Pedro Villalar
[Canarias 7, 28 de octubre de 2006]
En Cataluña, el multipartidismo se manifiesta en todo su esplendor puesto que compiten cinco formaciones políticas con posibilidades reales de obtener representación parlamentaria (hay muchas más de pequeño tamaño que no lo conseguirán), y ello provoca en todos los procesos electorales una ofensiva de los partidos mayores, CiU y PSC, en pro del voto útil:
No es razonable, a su entender, votar a formaciones que no conseguirán desempeñar un papel relevante; no tiene, en fin sentido, votar para perder. Montilla, por ejemplo, solicita el voto a los afines a ICV con un argumento irrebatible: “la única opción que tiene ICV de estar en el Gobierno es que el PSC gane”.
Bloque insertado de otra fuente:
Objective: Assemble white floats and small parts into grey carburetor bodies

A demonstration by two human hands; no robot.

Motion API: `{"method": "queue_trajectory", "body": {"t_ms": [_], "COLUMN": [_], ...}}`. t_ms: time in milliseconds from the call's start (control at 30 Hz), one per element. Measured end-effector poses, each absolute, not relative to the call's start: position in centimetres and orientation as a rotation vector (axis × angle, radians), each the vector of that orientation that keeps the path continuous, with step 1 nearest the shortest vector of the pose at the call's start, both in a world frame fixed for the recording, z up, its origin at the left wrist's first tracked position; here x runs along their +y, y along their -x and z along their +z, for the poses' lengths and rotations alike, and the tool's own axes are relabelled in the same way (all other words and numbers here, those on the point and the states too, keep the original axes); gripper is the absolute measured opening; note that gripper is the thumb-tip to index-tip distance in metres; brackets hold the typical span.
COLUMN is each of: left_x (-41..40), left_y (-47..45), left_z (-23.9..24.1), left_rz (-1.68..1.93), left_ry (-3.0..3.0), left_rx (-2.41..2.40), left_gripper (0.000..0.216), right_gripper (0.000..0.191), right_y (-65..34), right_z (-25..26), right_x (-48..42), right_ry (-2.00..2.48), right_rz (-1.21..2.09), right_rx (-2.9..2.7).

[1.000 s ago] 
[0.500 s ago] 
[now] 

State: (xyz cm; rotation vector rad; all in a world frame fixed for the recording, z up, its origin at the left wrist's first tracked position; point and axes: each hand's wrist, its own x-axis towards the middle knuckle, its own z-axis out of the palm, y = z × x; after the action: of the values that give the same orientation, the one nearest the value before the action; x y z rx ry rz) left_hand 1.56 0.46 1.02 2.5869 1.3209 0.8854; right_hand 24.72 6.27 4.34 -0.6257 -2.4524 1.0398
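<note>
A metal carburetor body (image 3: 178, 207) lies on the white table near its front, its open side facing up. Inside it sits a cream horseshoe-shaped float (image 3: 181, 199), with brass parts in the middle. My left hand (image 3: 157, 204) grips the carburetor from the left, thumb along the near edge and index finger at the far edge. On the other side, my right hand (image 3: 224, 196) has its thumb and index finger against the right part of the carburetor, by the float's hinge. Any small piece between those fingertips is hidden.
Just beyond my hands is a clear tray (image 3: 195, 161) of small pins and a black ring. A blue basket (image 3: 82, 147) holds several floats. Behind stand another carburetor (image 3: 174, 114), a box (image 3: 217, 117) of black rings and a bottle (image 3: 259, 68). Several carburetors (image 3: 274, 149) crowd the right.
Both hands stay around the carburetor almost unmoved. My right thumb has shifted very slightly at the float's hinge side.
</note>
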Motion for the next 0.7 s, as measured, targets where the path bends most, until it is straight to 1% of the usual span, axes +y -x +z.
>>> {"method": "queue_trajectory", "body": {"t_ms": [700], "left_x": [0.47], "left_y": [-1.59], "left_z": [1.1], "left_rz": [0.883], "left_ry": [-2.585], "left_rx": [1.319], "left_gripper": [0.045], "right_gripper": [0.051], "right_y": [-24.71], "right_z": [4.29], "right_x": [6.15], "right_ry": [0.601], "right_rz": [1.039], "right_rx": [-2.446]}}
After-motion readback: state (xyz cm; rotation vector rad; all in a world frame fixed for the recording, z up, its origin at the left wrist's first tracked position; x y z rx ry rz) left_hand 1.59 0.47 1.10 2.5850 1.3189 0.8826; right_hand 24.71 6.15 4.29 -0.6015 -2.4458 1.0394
La teoría del voto útil es opinable pero, desde luego, no contraviene el rigor democrático ya que su principal efecto es aproximar el sistema electoral proporcional al mayoritario: en este último, que genera bipartidismo, los electores tienen que decantarse por fuerza por unas de las dos grandes opciones políticas e ideológicas.
El pluripartidismo permite, ciertamente, el gesto romántico de apostar por el más excéntrico, por el minoritario, por el seguro perdedor. Pero en estos tiempos de realismo y pragmatismo, quizá quede poco sitio para el idealismo y la utopía.
Pedro G
9:22 | 30 Octubre 2006 | Permalink
El “voto útil” tiene bastante poco que ver con la dicotomía que plantea el autor entre “el gesto romántico” y el realismo o pragmatismo. Con lo que tiene que ver es con que la Ley Electoral española es una de las causan mayor desproporción entre lo que votan los electores y los que se sientan en las Cortes. En realidad, después de la francesa y la inglesa, la española es la más injusta de Europa. Y es esa Ley la que castiga de tal manera a las formaciones minoritarias que se presentan en todo el país que desincentiva el votarlas, es la causa del voto útil.
En buena parte de Europa continúan saliendo multitud de partidos con representación parlamentaria tras cada elección, y no pasa nada, entre ellos pactan y forman coaliciones de gobierno. Y a nadie se le ocurre en esos países hablar de voto útil, porque tan útil es votar a los socialdemócratas como a los verdes porque de ambos va a ser el gobierno que se conforme.
Antoine
10:42 | 30 Octubre 2006 | Permalink
La utilidad de mi voto de cara a las próximas elecciones es lo que ocupa mi cabeza en las últimas noches. Visto lo visto me va a costar un dolor inmenso de nariz por la traba que me endosaré si finalmente decido darme un gardeo por las urnas.
Qué cruz de organizaciones políticas estas que padecemos en Lanzarote.
alfil
17:34 | 30 Octubre 2006 | Permalink
Si eso no contraviene el rigor democrático, no sé qué podría contravenirlo. Es decir, que por narices nos tenemos que aguantar entre votar a un perro o al otro perro exactamente igual con collar distinto… y se nos dice que aspirar a más es pecar de idealista o utópico. Tiempos de realismos y pramatismos, nos dice. Permítame que yo les ponga otro calificativo “tiempos en los que mediante un engañabobos al que llaman democracia, pero que no tiene demasiado que ver con la democracia, es utilizado para que los mismos de siempre se repartan las cuotas de poder, sin que nadie ajeno pueda osar aspirar a arrebatarles un ápice”.